Tu sei qui

Infrastrutture, workshop dell’Anas per adottare ulteriori procedure per prevenire i reati di corruzione e concussione

Infrastrutture, workshop dell’Anas per adottare ulteriori procedure per prevenire i reati di corruzione e concussione

Il Presidente Pozzi: “Siamo all’avanguardia dal punto di vista dei controlli interni e delle procedure trasparenti. Già varati il Codice Etico, l’Organismo di Vigilanza sul modello organizzativo e il Gruppo di lavoro di attuazione del decreto 231”
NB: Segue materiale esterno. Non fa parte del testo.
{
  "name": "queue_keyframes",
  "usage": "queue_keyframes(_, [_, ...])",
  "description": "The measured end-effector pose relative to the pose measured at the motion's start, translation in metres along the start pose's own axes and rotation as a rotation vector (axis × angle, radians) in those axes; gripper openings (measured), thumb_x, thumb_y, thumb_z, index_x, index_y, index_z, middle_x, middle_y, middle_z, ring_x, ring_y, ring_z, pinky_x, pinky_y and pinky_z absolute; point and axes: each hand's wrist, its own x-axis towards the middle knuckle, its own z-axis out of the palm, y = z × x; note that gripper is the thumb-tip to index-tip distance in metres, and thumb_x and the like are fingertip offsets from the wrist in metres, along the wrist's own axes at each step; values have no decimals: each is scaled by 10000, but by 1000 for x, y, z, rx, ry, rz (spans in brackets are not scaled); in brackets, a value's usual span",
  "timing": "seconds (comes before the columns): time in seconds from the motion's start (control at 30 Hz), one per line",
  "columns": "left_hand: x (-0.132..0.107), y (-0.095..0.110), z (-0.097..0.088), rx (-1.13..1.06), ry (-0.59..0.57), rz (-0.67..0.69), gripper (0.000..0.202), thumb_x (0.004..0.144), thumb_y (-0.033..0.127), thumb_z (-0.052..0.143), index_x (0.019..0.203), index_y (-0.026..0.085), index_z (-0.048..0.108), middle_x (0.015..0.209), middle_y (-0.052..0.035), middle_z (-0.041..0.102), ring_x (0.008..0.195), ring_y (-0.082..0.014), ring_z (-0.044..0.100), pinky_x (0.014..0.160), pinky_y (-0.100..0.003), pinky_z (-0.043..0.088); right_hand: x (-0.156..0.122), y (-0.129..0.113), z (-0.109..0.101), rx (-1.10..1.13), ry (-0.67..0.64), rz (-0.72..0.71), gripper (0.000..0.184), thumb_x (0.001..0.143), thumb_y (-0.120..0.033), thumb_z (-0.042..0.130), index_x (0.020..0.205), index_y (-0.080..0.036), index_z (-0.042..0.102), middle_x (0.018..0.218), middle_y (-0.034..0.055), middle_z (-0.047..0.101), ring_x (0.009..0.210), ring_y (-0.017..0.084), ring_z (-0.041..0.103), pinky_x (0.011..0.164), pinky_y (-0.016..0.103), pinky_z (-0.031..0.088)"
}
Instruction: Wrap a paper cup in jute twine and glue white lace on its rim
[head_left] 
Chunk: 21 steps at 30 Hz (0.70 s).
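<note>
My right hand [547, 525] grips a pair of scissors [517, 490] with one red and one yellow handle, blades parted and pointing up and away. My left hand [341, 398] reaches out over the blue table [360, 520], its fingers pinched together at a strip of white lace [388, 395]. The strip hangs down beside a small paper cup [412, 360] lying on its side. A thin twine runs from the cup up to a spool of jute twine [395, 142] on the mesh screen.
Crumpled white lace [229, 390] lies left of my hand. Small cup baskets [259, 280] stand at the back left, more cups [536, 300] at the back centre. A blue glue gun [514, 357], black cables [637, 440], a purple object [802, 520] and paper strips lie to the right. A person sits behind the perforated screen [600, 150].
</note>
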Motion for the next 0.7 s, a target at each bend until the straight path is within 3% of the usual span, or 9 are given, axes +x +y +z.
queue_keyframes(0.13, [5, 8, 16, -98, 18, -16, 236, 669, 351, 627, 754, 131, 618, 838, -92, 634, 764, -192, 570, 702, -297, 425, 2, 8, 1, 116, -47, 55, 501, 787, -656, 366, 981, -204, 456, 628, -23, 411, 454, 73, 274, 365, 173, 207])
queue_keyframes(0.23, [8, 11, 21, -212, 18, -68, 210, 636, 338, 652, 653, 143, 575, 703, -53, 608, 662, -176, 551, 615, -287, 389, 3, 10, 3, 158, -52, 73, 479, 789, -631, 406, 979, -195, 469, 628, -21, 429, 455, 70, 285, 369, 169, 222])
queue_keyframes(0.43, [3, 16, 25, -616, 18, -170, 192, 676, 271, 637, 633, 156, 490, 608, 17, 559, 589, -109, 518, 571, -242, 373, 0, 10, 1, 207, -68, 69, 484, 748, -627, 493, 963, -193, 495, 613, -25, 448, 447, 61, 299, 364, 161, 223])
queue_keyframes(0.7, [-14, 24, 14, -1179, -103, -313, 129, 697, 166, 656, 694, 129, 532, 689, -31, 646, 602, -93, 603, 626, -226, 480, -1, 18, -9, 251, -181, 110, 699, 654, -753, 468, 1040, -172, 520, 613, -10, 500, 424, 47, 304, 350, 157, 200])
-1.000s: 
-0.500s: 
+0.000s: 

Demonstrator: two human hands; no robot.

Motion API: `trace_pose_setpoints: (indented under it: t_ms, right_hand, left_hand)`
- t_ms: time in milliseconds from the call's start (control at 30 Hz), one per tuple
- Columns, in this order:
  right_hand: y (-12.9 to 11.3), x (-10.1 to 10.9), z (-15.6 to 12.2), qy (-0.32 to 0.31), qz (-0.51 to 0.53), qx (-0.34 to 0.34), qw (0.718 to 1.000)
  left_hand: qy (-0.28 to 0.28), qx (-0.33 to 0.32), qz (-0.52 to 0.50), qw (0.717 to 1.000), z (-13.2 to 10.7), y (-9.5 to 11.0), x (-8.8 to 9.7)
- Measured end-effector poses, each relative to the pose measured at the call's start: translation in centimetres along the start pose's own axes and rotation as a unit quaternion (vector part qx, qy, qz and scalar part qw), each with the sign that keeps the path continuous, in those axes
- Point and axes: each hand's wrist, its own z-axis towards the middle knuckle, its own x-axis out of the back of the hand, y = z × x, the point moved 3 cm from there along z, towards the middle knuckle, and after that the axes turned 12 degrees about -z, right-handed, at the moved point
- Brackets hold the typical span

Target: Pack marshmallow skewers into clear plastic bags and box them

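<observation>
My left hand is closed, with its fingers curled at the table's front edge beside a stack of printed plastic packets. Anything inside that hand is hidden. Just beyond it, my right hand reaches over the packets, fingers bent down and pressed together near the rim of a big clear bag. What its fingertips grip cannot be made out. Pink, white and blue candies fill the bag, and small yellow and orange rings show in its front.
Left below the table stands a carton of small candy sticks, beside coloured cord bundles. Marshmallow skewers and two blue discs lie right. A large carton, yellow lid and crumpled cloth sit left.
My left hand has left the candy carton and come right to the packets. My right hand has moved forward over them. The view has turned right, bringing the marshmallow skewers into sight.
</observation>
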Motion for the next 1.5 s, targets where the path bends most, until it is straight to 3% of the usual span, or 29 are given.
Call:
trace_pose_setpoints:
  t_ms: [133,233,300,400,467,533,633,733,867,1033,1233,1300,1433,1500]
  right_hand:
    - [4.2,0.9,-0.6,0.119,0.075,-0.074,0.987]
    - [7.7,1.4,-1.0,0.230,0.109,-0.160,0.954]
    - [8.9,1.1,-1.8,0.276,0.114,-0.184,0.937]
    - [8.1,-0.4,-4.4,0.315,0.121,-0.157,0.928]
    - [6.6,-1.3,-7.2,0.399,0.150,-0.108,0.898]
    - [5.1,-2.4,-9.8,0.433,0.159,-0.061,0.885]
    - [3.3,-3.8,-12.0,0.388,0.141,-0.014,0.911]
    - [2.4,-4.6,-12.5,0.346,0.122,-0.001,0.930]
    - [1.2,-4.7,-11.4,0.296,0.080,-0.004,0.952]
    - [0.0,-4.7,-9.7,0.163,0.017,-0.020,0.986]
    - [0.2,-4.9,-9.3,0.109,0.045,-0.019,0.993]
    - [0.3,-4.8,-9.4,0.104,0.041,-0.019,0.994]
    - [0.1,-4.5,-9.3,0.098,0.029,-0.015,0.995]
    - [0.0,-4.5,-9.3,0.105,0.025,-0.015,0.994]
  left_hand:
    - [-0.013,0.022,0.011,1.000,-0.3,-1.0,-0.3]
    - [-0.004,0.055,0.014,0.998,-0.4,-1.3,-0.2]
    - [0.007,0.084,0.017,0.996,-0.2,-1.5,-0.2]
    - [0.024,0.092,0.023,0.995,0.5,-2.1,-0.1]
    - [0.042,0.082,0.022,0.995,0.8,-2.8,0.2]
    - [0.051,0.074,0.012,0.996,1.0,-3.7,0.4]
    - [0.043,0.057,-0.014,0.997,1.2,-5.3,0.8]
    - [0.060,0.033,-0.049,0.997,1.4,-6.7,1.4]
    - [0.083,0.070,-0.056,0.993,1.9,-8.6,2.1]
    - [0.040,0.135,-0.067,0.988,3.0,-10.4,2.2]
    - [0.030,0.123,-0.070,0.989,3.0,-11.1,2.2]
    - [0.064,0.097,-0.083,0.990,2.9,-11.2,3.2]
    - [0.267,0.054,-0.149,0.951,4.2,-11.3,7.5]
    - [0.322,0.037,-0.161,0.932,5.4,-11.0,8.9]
Una giornata di approfondimento sul decreto legislativo 231, con la partecipazione di alcuni dei massimi esperti nel settore, “al fine di informare nel dettaglio la classe dirigente dell’Anas sui contenuti della nuova normativa e di potenziare ulteriormente l’impegno della Società delle Strade per la legalità e per la qualità delle attività aziendali”. E’ l’obiettivo del workshop che si è tenuto oggi a Roma, organizzato dall’Anas e intitolato “Circuito informativo e formazione del personale nella nuova organizzazione dell’Anas SpA ai sensi del D.lgs 231/01”.
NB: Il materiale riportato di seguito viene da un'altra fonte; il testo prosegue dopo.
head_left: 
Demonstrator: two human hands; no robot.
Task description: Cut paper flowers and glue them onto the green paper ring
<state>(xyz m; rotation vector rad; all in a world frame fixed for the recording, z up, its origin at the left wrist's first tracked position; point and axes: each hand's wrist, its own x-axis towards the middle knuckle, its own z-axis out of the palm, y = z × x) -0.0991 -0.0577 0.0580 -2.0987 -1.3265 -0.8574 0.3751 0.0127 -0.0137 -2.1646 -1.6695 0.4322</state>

“Siamo all’avanguardia dal punto di vista dei controlli interni e delle procedure trasparenti - ha dichiarato il Presidente dell’Anas Vincenzo Pozzi -. L’Anas sin dall’entrata in vigore della nuova normativa ha posto in essere una serie di importanti iniziative per migliorare le proprie procedure operative e per renderle più trasparenti, ritenendo che il decreto legislativo 231 costituisse un’occasione per rafforzare i controlli e il sistema interno di prevenzione dei reati penali, con particolare riguardo a quelli contro la pubblica amministrazione, come ad esempio la concussione o la corruzione. Tutto ciò nell’interesse dell’Azienda, dei cittadini, e dell’intera Nazione”.
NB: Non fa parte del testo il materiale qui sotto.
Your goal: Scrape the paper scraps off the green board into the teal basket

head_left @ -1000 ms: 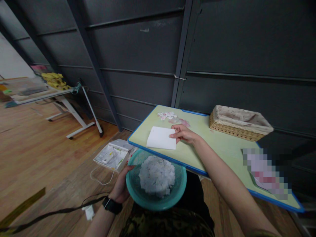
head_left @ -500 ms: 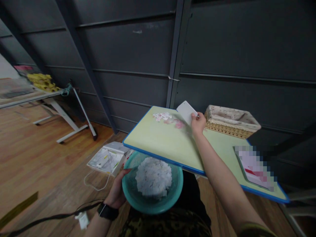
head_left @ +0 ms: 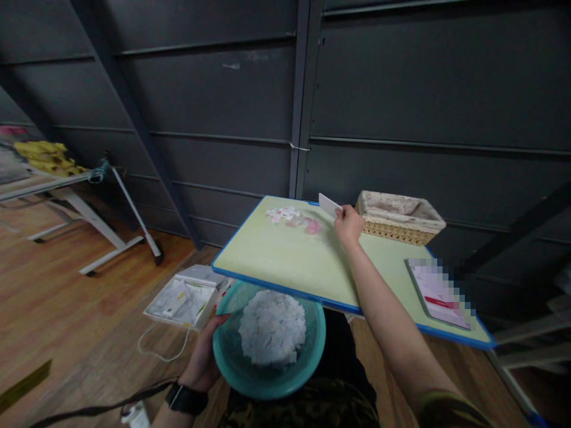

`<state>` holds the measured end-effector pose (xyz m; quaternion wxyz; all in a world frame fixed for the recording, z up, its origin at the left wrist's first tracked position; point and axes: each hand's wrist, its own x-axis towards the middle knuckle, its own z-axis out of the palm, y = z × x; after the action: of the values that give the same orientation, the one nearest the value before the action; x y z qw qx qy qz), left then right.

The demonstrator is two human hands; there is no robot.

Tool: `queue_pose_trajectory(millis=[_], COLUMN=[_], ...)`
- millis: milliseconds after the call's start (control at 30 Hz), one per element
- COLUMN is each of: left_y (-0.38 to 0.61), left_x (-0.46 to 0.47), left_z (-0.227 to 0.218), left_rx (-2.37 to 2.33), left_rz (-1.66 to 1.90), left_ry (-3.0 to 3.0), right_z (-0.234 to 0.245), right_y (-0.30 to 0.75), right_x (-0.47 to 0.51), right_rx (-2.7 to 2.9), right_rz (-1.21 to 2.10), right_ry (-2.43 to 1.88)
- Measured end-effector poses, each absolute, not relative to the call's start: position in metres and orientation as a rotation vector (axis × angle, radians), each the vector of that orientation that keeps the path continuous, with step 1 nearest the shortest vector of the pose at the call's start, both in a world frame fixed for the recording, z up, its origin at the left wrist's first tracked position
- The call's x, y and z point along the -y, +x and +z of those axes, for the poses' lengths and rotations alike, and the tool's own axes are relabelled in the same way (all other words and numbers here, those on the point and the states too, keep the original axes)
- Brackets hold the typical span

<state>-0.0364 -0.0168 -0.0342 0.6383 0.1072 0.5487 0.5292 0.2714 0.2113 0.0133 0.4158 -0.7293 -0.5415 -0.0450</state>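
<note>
My left hand (head_left: 203,362) grips the rim of a teal bowl (head_left: 232,368) heaped with white paper scraps (head_left: 272,326), held just below the front edge of a pale green table (head_left: 289,261) with a blue border. My right hand (head_left: 348,224) is closed on a white card (head_left: 329,204), raised on edge over the far side of the table. A small pile of white and pink paper bits (head_left: 294,217) lies to the left of the card.
A wicker basket (head_left: 399,217) with cloth lining stands at the table's back, right of my hand. A booklet (head_left: 439,291) lies at the table's right end. A white box (head_left: 185,297) and cord sit on the wooden floor. Another table (head_left: 66,184) stands far left.
My right hand has lifted the white card off the near part of the table and carried it to the far side, next to the paper bits. The bowl stays under the table edge.
</note>
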Motion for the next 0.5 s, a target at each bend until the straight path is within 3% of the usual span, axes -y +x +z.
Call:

Tra le iniziative già intraprese dall’Anas, Pozzi ha citato il varo del codice etico “che contiene i canoni deontologici di trasparenza e di legalità ai quali l’Anas vuole attenersi nonché le linee guida relative alla gestione degli appalti, che sono finalizzate, a livello esterno, a garantire la massima correttezza nell’assegnazione nello svolgimento degli appalti e, a livello interno, a richiamare tutto il personale alla massima vigilanza affinché siano costantemente impediti atti illeciti, pretendendo da ogni dipendente il rigido rispetto delle norme di legge e prevedendo stringenti impegni da parte di ogni singolo ufficio”.
Il Presidente dell’Anas ha poi ricordato che “è stato istituito un apposito Organismo di Vigilanza, guidato dal prof. Stefano D’Ercole, deputato al controllo sui modelli organizzativi adottati dall’Anas e sulla adeguatezza delle procedure, dotato del potere di attingere informazioni da tutte le aree operative aziendali”, e che, “al fine di avere un interfaccia operativo con l’Organismo, è stato costituito un Gruppo di lavoro dedicato all’attuazione del decreto 231, composto da dipendenti della Direzione centrale Affari Legali e del Servizio Organizzazione e coordinato dal prof. Antonio Fiorella e dal suo studio legale, con il compito di definire le migliori e più trasparenti procedure operative”.
Infine “sono state infine individuate le aree più a rischio nella filiera produttiva, e cioè la programmazione, la progettazione, l’aggiudicazione, l’esecuzione e il laboratorio di Cesano. Per il settore delle gare e contratti si è già giunti alla definizione delle procedure operative, sottoposte all’esame dell’Organismo di Vigilanza. Per le altre aree le procedure sono già state analizzate, con l’individuazione dei possibili rischi di reato, ed è in corso la loro rivisitazione alla luce dei nuovi assetti aziendali”.